◆ AIM OF THE EXERCISE
Output only the lines below that start at the line containing "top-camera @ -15" and end at the line containing "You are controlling", with both ends kept.

Saved data entries
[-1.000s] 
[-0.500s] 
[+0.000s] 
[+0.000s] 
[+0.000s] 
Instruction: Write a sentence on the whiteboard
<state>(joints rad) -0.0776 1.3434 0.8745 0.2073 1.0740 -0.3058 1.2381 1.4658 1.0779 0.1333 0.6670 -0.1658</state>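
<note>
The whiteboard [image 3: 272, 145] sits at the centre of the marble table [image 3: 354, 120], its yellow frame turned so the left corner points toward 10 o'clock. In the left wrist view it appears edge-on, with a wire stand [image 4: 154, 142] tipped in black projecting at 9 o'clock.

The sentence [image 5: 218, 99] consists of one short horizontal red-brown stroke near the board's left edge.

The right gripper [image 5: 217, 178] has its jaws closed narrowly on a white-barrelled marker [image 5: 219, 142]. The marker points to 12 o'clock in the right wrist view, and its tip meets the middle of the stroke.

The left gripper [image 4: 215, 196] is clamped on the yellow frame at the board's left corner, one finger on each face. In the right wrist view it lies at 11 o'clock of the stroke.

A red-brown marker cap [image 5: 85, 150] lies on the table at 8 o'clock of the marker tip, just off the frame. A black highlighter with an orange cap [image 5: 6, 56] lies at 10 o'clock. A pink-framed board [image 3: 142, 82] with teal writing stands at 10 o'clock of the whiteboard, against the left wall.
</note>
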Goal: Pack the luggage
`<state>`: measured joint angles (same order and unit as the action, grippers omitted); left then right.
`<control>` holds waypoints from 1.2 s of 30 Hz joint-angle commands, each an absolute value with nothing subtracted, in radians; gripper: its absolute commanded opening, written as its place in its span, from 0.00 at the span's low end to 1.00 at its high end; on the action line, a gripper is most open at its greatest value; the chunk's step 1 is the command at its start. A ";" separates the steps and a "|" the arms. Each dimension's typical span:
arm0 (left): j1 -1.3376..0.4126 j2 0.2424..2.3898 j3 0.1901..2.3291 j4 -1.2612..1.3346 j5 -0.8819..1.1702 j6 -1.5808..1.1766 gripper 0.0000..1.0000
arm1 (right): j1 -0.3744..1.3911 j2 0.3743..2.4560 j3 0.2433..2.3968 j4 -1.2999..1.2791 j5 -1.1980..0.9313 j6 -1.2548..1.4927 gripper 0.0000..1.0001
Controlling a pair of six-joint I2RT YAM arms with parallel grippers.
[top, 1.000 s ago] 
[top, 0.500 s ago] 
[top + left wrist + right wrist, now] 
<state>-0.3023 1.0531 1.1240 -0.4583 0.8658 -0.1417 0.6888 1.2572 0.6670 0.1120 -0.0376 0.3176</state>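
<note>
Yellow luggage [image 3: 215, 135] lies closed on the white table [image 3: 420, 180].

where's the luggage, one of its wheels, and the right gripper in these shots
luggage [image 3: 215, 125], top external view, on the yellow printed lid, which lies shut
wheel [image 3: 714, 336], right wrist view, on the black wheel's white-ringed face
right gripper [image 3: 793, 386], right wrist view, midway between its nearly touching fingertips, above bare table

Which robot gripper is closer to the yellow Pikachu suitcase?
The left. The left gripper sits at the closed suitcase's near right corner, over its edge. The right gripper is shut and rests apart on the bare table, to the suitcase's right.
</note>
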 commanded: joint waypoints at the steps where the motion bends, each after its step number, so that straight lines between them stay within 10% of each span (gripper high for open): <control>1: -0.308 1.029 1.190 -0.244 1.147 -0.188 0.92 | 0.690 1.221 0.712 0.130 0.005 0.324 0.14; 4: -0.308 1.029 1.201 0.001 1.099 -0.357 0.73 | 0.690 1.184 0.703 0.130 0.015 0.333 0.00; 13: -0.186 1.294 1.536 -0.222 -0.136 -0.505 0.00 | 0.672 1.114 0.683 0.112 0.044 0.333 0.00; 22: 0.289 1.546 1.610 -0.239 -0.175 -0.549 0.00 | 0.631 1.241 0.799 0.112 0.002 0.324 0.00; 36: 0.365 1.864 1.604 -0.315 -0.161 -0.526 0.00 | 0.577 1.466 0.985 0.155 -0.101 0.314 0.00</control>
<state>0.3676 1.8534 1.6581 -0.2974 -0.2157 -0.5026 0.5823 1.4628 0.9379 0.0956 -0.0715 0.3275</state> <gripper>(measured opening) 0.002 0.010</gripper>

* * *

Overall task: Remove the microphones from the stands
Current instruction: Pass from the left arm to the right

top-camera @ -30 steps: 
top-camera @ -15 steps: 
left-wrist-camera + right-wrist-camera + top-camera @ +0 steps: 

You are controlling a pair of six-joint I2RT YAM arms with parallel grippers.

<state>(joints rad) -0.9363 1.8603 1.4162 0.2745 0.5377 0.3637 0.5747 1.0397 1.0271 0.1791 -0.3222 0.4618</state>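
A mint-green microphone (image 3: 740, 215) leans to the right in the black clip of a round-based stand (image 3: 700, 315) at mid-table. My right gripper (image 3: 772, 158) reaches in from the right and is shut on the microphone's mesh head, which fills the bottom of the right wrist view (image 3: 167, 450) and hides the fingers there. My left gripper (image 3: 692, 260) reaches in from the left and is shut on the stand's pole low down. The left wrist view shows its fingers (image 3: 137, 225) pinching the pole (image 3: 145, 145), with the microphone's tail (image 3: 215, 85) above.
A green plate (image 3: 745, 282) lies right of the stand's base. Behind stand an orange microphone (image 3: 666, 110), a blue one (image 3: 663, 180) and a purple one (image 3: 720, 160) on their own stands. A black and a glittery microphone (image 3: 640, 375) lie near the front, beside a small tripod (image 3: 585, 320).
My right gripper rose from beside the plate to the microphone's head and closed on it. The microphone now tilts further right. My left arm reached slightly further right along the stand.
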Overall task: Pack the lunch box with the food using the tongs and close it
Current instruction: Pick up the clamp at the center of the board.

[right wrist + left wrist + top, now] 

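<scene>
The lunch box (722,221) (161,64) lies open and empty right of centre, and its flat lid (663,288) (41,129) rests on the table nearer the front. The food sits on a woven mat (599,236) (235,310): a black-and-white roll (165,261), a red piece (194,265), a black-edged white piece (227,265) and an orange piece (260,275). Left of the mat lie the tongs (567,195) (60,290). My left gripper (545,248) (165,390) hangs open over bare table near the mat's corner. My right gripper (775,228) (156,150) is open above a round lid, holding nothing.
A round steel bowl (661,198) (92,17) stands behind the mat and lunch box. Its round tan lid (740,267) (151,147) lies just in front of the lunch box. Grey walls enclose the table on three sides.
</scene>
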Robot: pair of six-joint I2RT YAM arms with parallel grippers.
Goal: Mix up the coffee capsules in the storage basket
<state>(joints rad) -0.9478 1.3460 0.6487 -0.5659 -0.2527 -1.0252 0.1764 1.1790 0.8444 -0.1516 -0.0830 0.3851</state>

◆ RESPONSE TO THE EXERCISE
top-camera @ -15 steps: 
left-wrist-camera + right-wrist-camera + top-camera @ +0 steps: 

You are controlling a pair of six-joint I2RT YAM arms with parallel grippers.

Nothing more will be written for this answer.